[Dataset entries]
☆ ☆ ☆ ☆ ☆

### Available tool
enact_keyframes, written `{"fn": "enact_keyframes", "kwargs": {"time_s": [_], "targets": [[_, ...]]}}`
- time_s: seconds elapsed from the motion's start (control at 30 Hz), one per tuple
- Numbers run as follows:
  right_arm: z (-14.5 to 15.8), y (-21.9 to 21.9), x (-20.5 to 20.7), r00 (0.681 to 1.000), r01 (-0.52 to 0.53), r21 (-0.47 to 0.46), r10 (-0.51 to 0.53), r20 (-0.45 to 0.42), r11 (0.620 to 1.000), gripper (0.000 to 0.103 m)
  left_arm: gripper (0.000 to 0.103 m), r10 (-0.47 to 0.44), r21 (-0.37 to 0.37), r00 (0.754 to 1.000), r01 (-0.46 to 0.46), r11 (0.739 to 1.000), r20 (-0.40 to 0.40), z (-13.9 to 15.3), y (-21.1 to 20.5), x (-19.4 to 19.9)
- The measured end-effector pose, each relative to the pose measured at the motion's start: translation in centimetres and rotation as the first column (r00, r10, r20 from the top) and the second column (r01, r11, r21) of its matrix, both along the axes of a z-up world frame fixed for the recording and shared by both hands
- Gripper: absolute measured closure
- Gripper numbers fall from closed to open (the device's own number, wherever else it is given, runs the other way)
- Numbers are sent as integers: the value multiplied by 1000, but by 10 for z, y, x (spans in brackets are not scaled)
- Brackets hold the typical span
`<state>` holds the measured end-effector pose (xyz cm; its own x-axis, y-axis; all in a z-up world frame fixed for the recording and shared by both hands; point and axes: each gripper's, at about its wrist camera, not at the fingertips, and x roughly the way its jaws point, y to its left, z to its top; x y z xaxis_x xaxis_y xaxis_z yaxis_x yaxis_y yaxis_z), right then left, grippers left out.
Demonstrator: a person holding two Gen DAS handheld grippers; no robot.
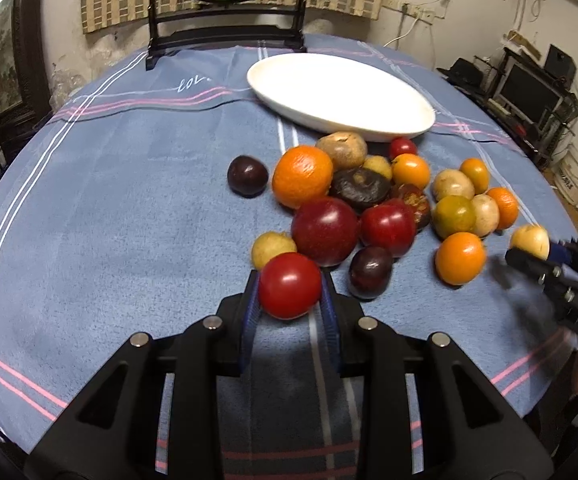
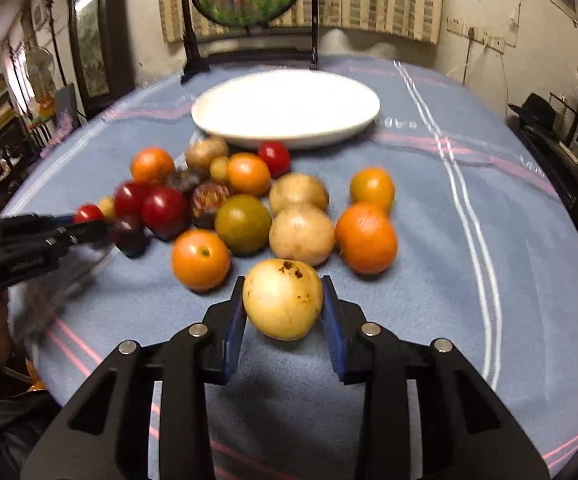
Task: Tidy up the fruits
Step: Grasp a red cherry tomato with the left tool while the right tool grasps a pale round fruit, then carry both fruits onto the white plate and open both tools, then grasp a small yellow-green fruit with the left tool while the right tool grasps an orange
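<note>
Red tomato (image 1: pixel 290 285) clamped in left gripper (image 1: pixel 290 300), pale yellow fruit (image 2: pixel 283 299) (brown-speckled) pinched by right gripper (image 2: pixel 283 312), white dish (image 1: pixel 341 94) beyond both.

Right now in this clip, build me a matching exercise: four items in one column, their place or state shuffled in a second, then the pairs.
Items:
1. small red tomato
2. pale yellow speckled round fruit
3. white oval ceramic plate
4. lone dark purple plum

States:
A. empty, behind the pile
B. gripped by the left gripper
C. gripped by the right gripper
D. on the cloth, left of the large orange

Pairs: 1-B, 2-C, 3-A, 4-D
</note>
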<state>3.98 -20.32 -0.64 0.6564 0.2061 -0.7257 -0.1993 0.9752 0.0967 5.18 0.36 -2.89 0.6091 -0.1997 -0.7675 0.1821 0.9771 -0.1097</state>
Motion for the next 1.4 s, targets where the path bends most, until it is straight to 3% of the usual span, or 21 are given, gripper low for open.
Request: {"fn": "enact_keyframes", "kwargs": {"time_s": [0.13, 0.27, 0.33, 0.47, 0.57, 0.73, 0.77, 0.83, 0.87, 0.9, 0.93, 1.1, 1.17, 1.4], "targets": [[25, -2, 22, 999, -14, 13, 13, 46, 1000, 67, 74, -40, -24, 999, 41, 999, 35, 23, 0, 13], [51, 9, 75, 995, -38, 4, 37, 94, 999, 67, 74, -71, -49, 994, 75, 996, 87, 60, -10, 64], [53, 18, 110, 995, -37, -22, 38, 89, 999, 67, 74, -73, -37, 995, 75, 996, 70, 69, -22, 105], [29, 29, 187, 999, -21, -86, 18, -35, 996, 67, 73, -69, -19, 995, 68, 998, -74, 48, -47, 197], [6, 25, 238, 992, 5, -112, -20, -128, 994, 67, 73, -38, 34, 990, 43, 999, -135, 25, -57, 235], [-16, 17, 275, 977, 30, -122, -55, -207, 992, 67, 73, -24, 87, 981, 41, 995, -191, -4, -65, 274], [-17, 19, 277, 975, 29, -124, -55, -214, 992, 66, 73, -24, 85, 981, 41, 996, -191, -5, -66, 275], [-16, 21, 277, 977, 16, -141, -46, -209, 990, 51, 70, -24, 72, 981, 38, 997, -192, -5, -65, 277], [-11, 22, 272, 984, 30, -165, -57, -167, 986, 37, 53, -29, 60, 981, 41, 997, -194, -3, -65, 276], [-6, 22, 267, 988, 39, -174, -64, -140, 984, 34, 42, -36, 51, 982, 46, 998, -188, 1, -64, 272], [1, 21, 261, 993, 45, -173, -63, -101, 984, 33, 35, -33, 58, 987, 43, 997, -156, 6, -64, 267], [25, 2, 219, 996, 69, -135, -76, -44, 988, 33, 29, -66, 62, 995, 71, 996, -77, 39, -58, 227], [35, -7, 187, 998, 68, -126, -68, -2, 990, 33, 18, -79, 48, 996, 81, 996, -48, 48, -52, 204], [30, -31, 88, 995, 88, -39, -86, 47, 995, 32, 17, -121, 103, 993, 119, 988, 13, 48, -31, 119]]}}
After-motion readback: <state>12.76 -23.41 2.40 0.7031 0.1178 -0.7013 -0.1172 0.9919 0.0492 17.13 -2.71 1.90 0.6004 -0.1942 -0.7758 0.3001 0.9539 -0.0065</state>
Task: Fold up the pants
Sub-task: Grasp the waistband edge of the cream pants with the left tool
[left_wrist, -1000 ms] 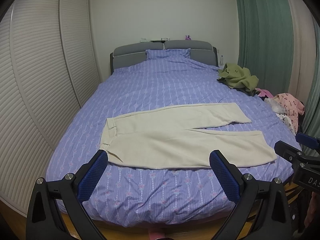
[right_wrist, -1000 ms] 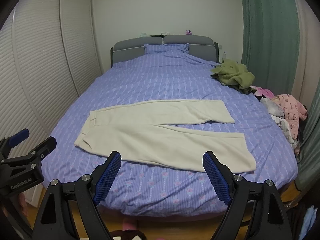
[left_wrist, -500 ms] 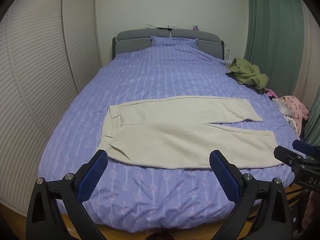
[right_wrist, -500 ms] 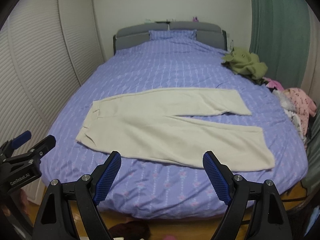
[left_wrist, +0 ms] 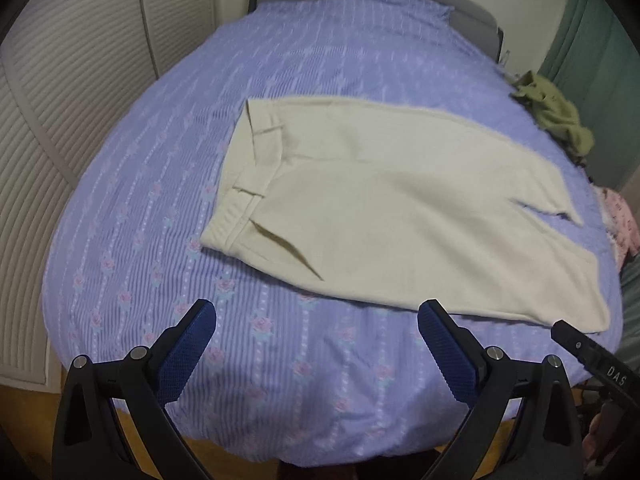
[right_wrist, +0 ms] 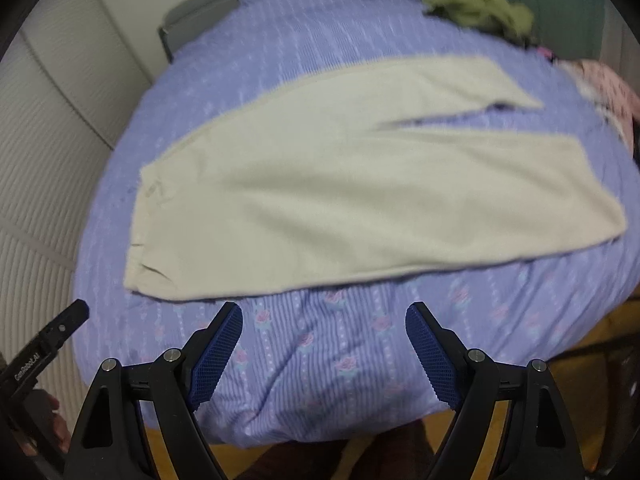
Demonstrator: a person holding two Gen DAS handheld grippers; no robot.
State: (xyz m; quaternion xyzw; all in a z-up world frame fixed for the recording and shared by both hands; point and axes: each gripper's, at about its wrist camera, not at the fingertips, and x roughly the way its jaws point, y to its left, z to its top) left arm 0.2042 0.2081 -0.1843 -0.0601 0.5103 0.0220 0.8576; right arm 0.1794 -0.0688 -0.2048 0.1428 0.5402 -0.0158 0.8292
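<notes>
**Pants flat on bed, both tongs spread wide and empty**

- Pants (left_wrist: 400, 216) (right_wrist: 360, 196): cream, laid flat and unfolded across the purple striped bed (left_wrist: 168, 208) (right_wrist: 344, 344), near the foot edge. Waistband toward the left side, legs extending to the right, split into a narrow V at the hems. Pocket slit and belt loops visible at the waist in the left wrist view.
- Left tongs (left_wrist: 316, 344): spread wide, nothing between the blue pads (left_wrist: 188, 352). Positioned above the foot end of the bed, short of the near edge of the pants, roughly below the waist and hip portion. No contact with fabric.
- Right tongs (right_wrist: 324, 344): spread wide, nothing gripped. Positioned above the quilt just short of the near edge of the pants, below the mid-section of the near leg. No contact with fabric. View blurred.
- Surroundings: olive green garment (left_wrist: 556, 116) (right_wrist: 480, 4) bunched on the far right side of the bed, well apart from the pants. Pink patterned clothing (right_wrist: 608, 96) at the right edge. Grey headboard (left_wrist: 472, 4) at the far end. Slatted wardrobe doors (left_wrist: 68, 92) along the left side. Green curtain (left_wrist: 600, 60) to the right
</notes>
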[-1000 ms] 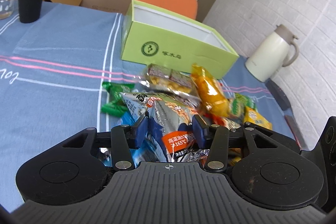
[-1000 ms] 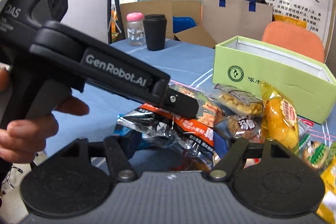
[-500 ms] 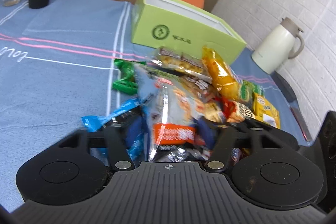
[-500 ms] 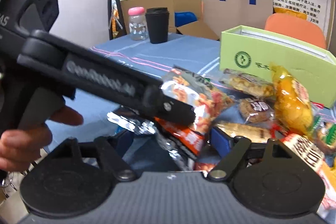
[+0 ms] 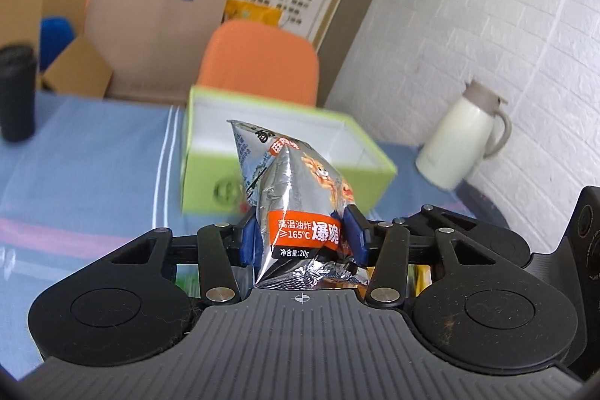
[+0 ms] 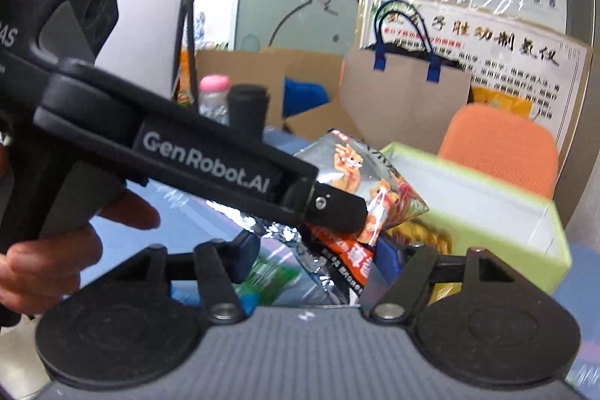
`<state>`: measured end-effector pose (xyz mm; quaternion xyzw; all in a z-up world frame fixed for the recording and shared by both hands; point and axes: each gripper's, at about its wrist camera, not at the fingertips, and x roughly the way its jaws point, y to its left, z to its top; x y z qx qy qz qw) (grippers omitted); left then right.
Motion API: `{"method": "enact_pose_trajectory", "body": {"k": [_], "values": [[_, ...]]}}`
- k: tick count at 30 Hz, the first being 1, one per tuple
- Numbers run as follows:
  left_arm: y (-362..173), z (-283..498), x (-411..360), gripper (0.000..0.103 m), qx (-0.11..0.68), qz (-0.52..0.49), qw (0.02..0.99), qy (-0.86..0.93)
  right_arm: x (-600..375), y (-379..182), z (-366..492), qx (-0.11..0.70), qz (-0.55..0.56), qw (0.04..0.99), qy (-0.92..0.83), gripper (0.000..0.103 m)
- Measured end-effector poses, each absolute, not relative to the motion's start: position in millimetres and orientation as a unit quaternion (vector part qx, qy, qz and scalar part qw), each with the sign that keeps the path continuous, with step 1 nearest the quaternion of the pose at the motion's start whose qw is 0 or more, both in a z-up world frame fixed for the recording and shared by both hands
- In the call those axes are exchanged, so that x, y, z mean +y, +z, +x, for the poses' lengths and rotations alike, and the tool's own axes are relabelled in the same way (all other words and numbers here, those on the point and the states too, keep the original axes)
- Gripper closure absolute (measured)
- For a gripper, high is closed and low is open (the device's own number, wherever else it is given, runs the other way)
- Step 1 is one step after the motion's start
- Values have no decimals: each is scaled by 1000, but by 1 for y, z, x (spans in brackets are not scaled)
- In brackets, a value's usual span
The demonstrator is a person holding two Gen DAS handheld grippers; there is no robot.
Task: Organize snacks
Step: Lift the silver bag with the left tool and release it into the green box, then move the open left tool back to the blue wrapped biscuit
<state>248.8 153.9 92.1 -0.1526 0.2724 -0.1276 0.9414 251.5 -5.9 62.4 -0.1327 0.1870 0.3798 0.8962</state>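
Observation:
A silver snack packet (image 5: 296,182) with an orange band stands upright in my left gripper (image 5: 302,238), which is shut on its lower part and holds it above the table. Behind it lies the open green box (image 5: 202,175), white inside. In the right wrist view the same packet (image 6: 360,171) hangs from the left gripper's finger (image 6: 337,208), in front of the green box (image 6: 506,242). My right gripper (image 6: 317,250) sits just below, its jaws closing. The packet's crumpled bottom end hangs between them, and the left pad stands apart from it.
A white kettle (image 5: 461,145) stands at the right by the brick wall, a black cup (image 5: 17,92) at the far left. An orange chair (image 5: 258,59) and a paper bag (image 5: 153,25) are behind the table. A green wrapper (image 6: 270,276) lies below. A hand (image 6: 45,250) holds the left gripper.
The left gripper has lifted the silver packet off the snack pile, so the pile has dropped out of view. The right gripper rose too and its jaws narrowed.

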Motion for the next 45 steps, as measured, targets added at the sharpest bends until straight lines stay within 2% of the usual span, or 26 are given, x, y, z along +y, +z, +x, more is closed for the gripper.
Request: {"method": "enact_pose_trajectory", "body": {"k": [7, 15, 17, 19, 21, 25, 26, 35, 41, 45], "values": [[113, 327, 158, 74, 254, -144, 948, -125, 7, 74, 329, 168, -173, 899, 367, 29], [89, 432, 170, 73, 303, -153, 934, -112, 28, 48, 425, 238, -162, 884, 368, 29], [77, 445, 173, 68, 309, -140, 936, -93, 36, 40, 435, 255, -163, 878, 370, 30], [68, 454, 178, 50, 319, -123, 938, -57, 36, 37, 437, 262, -163, 879, 363, 30], [68, 444, 183, 48, 314, -111, 942, -46, 25, 44, 427, 252, -147, 886, 360, 27], [77, 394, 191, 32, 272, -106, 955, -61, -7, 55, 378, 217, -125, 899, 358, 16], [77, 381, 191, 32, 267, -105, 956, -64, -13, 55, 364, 212, -124, 901, 358, 14], [37, 292, 222, 32, 301, -141, 941, -66, -21, 24, 276, 245, -91, 895, 362, 11], [6, 232, 245, 32, 338, -172, 924, -42, 12, 3, 217, 275, -71, 855, 433, 10], [-12, 206, 254, 33, 361, -197, 910, -48, 37, -13, 211, 308, -81, 836, 447, 10]]}}
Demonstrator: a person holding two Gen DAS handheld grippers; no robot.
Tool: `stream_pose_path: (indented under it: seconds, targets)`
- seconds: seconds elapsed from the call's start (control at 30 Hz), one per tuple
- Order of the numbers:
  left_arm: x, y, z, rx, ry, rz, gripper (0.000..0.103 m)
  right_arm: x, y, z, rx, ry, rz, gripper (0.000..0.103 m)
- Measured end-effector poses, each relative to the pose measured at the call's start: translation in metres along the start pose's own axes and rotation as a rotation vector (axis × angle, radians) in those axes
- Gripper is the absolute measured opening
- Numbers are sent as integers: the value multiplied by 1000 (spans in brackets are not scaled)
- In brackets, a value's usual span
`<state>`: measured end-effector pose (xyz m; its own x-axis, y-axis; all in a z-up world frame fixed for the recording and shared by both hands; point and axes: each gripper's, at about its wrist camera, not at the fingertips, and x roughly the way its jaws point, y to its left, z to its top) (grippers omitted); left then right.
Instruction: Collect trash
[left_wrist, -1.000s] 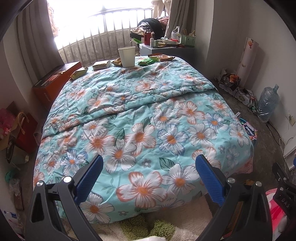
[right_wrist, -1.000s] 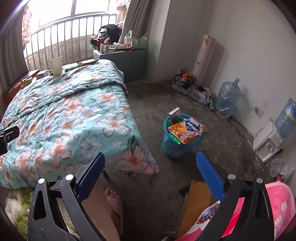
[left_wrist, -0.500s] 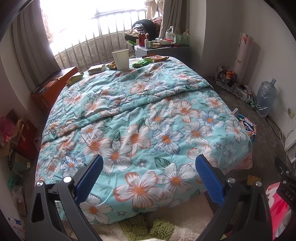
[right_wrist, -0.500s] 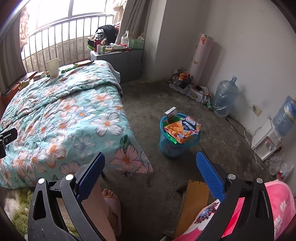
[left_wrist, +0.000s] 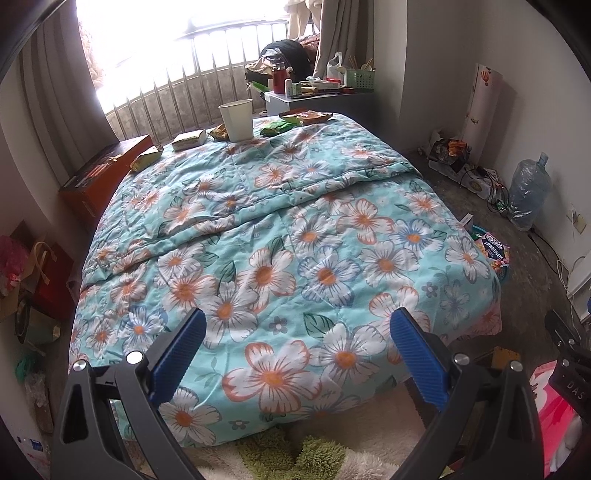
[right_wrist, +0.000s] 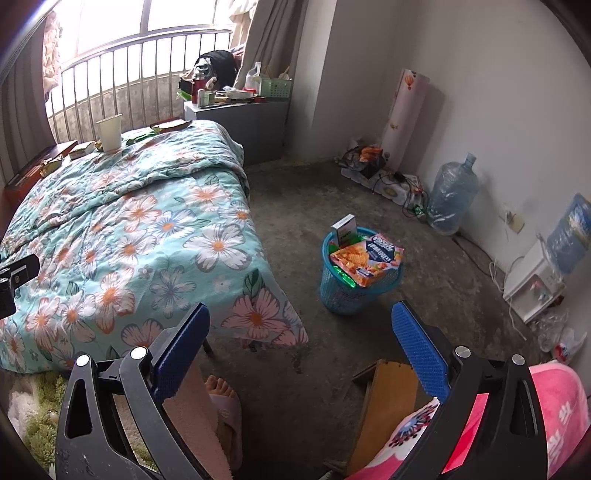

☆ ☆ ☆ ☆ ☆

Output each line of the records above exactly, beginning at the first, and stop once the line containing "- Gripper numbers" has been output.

### SOLUTION TO THIS EXERCISE
### Available tool
enact_keyframes, written `{"fn": "enact_keyframes", "kwargs": {"time_s": [_], "targets": [[_, ...]]}}`
- time_s: seconds elapsed from the motion's start (control at 30 Hz), one per tuple
- Numbers run as follows:
  right_arm: z (-14.5 to 15.8), y (-21.9 to 21.9), x (-20.5 to 20.7), r00 (0.681 to 1.000), r01 (-0.52 to 0.53), r21 (-0.47 to 0.46), r10 (-0.51 to 0.53), r20 (-0.45 to 0.42), r11 (0.620 to 1.000), gripper (0.000 to 0.103 m)
  left_arm: gripper (0.000 to 0.103 m), r10 (-0.47 to 0.44), r21 (-0.37 to 0.37), r00 (0.754 to 1.000), r01 (-0.46 to 0.46), r11 (0.739 to 1.000), r20 (-0.40 to 0.40), z (-13.9 to 15.3), y (-21.1 to 20.5), x (-19.4 to 19.9)
- The measured end-effector pose, each relative to the pose measured at the motion's start: translation in centimetres and rotation as the first column (r00, r10, r20 from the top) and the second column (r01, r11, r21) of its matrix, both along the axes of a z-up world frame fixed for the recording and shared by both hands
- Gripper: absolute measured closure
- Gripper numbers fall from closed to open (the device's own number, wherever else it is given, runs the other way)

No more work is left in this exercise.